Aim of the exercise = Nothing outside the range is wanted. Repeat exactly the lines below from the one with "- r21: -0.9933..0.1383" through the one with "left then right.".
>>>>
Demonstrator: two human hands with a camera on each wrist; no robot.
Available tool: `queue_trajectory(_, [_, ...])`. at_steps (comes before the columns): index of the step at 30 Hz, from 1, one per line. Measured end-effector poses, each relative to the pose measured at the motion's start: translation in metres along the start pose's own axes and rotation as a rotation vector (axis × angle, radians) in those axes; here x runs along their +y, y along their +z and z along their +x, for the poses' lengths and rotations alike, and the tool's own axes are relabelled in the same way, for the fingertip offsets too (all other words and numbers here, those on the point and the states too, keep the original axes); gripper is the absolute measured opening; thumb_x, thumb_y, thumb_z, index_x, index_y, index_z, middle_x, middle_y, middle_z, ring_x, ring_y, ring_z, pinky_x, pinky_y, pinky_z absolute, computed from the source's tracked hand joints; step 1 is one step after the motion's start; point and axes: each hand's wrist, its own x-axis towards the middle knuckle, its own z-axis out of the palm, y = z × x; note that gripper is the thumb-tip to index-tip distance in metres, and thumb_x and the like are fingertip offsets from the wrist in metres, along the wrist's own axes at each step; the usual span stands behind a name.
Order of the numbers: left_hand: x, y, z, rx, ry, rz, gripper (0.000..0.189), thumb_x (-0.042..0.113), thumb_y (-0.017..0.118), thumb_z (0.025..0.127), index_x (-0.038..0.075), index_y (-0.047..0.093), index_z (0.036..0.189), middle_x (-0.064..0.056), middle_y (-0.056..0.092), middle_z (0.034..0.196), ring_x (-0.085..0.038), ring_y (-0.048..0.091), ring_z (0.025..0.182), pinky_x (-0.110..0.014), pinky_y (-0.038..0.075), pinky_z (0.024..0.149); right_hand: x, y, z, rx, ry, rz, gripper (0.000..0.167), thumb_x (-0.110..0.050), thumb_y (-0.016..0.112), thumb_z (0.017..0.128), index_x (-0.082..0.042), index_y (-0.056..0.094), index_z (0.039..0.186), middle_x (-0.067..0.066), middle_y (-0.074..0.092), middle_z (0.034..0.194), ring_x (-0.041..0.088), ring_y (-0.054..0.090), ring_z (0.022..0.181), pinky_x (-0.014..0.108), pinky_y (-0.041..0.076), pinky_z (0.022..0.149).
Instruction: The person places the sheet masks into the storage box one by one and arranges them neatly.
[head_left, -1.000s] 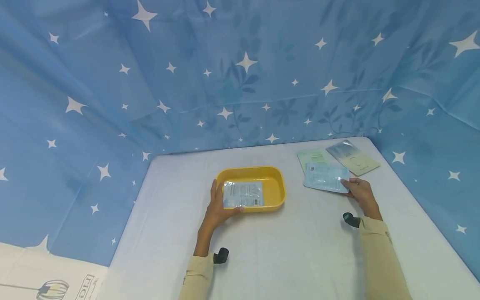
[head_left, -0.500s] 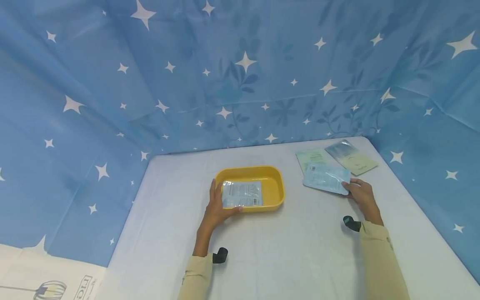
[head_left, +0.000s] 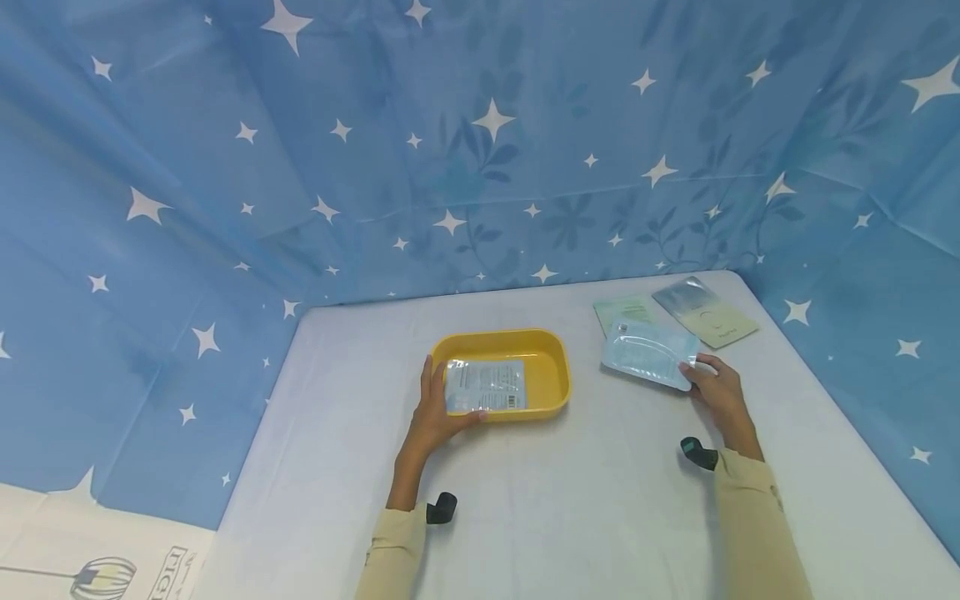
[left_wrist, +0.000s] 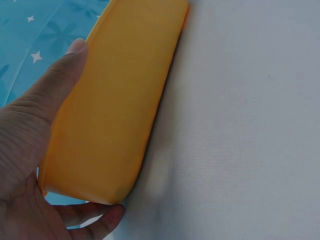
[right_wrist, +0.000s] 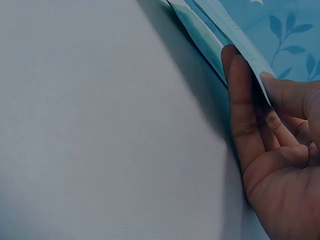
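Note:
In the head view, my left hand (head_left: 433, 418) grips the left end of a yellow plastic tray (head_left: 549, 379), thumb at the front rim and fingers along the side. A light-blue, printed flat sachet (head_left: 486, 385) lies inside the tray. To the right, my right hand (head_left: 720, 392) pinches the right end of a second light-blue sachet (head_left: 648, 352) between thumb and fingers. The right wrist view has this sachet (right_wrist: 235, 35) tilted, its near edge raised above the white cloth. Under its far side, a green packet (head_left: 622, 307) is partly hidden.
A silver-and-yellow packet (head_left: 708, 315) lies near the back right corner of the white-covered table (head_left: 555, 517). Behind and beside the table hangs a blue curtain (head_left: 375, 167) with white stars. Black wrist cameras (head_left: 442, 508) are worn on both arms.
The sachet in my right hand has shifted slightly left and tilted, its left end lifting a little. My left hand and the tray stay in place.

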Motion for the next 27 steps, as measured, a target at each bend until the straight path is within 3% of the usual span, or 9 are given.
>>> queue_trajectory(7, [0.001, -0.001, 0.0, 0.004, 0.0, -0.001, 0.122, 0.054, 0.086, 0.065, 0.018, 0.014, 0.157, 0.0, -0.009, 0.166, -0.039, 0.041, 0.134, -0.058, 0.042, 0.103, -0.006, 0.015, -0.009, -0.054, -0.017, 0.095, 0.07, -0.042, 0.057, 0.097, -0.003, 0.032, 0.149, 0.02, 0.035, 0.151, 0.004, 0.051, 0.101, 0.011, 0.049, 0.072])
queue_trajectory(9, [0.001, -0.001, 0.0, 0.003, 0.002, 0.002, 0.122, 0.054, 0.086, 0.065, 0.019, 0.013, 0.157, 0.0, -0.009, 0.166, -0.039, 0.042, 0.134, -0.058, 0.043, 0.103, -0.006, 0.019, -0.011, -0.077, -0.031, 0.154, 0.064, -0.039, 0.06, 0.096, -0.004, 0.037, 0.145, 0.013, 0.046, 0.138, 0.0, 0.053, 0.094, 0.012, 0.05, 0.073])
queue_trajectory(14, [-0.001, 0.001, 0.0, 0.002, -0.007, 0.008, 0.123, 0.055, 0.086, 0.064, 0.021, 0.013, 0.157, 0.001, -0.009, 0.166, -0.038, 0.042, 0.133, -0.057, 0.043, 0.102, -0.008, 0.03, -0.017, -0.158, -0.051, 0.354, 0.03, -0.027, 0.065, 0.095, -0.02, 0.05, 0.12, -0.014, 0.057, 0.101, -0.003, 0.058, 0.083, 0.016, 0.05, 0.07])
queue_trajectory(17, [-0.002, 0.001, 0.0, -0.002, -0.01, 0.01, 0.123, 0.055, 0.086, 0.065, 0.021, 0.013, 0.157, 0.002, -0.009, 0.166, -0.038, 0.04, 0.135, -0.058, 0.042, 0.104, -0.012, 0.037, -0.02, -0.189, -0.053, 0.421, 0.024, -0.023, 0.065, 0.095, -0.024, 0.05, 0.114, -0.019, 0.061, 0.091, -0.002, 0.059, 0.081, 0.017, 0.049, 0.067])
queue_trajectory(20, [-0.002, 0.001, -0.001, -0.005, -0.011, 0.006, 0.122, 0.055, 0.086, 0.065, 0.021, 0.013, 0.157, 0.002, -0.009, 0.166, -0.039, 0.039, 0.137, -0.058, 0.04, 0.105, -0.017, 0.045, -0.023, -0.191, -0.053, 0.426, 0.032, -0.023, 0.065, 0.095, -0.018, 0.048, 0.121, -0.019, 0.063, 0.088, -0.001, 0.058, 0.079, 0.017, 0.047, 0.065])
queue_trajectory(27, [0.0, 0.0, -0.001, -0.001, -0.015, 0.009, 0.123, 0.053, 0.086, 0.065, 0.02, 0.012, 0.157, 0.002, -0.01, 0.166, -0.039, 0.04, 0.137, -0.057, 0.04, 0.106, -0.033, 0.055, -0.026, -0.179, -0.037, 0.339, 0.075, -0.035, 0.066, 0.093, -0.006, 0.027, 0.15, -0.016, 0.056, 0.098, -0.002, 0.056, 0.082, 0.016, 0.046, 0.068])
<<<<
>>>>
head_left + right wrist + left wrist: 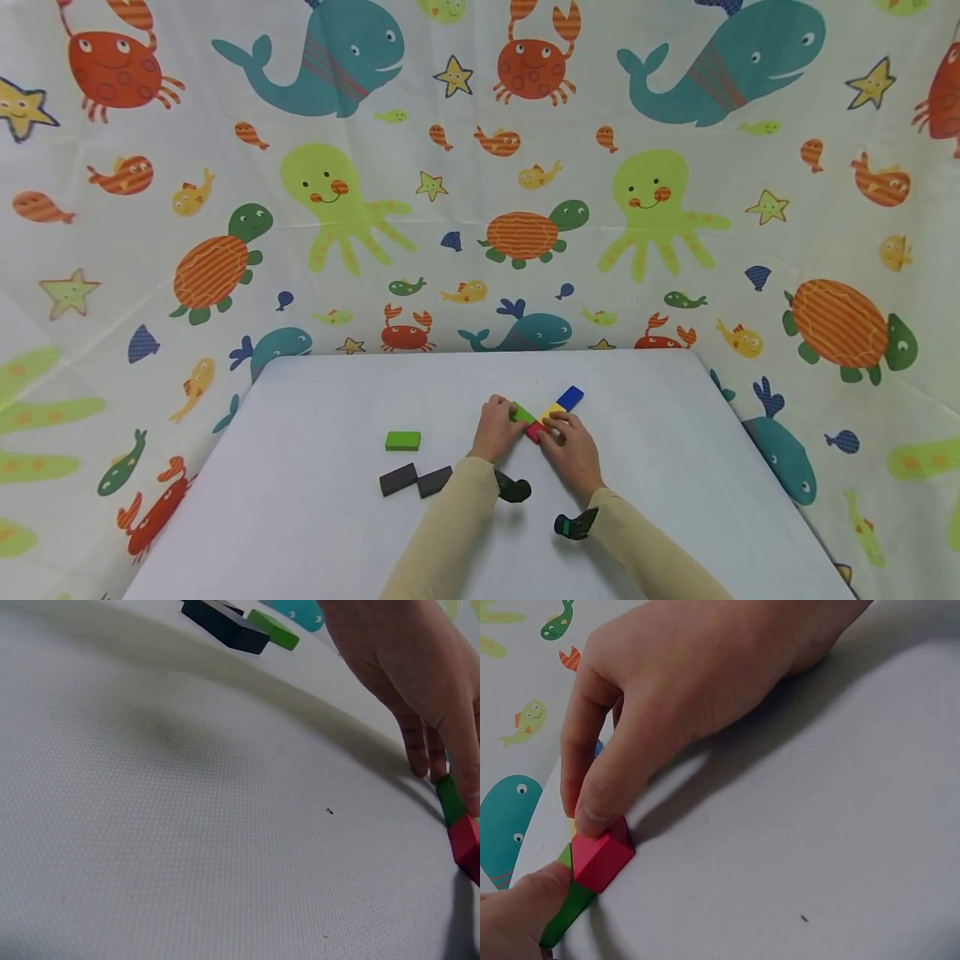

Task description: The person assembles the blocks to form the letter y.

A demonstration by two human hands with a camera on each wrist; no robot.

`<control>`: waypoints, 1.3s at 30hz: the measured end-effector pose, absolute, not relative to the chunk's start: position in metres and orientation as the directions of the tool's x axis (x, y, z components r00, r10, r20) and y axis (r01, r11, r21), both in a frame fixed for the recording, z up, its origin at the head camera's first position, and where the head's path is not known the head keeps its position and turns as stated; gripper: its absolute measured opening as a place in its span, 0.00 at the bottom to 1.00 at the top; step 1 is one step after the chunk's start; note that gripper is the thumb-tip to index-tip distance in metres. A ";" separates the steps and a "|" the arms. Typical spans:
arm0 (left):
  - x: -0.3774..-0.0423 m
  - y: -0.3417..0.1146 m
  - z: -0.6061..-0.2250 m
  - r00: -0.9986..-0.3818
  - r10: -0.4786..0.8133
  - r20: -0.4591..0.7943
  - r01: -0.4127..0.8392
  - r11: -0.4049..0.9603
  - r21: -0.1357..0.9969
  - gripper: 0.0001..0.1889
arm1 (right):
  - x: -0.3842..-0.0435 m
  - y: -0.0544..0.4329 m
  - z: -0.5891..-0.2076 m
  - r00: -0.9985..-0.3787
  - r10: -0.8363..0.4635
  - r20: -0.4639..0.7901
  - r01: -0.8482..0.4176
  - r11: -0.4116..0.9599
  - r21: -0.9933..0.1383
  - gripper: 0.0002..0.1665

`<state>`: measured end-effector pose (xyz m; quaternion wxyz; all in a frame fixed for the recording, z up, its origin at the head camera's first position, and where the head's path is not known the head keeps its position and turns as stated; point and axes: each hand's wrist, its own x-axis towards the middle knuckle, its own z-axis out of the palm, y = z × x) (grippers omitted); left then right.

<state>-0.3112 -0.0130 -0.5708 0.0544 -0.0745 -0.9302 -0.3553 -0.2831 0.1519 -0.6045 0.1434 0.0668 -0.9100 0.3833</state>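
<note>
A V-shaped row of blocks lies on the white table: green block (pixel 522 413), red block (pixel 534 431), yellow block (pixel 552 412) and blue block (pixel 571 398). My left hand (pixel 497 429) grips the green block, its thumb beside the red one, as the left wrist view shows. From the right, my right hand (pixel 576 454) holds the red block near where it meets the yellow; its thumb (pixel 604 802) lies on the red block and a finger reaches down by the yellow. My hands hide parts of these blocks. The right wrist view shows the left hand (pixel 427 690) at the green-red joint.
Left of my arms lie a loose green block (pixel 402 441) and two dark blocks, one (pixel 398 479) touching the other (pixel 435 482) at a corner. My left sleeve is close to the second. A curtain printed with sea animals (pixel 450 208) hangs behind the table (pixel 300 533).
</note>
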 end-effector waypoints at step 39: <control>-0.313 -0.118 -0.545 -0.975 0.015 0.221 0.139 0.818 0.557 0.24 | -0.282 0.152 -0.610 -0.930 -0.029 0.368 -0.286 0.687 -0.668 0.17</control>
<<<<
Solution to the exercise =
  - r21: -0.9933..0.1383
  - gripper: 0.0002..0.1665

`<state>`: measured end-effector pose (xyz m; quaternion wxyz; all in a frame fixed for the recording, z up, its origin at the head camera's first position, and where the head's path is not known the head keeps its position and turns as stated; point and axes: each hand's wrist, its own x-axis towards the middle knuckle, its own z-axis out of the palm, y = z × x) (grippers omitted); left then right.

No more output will be produced.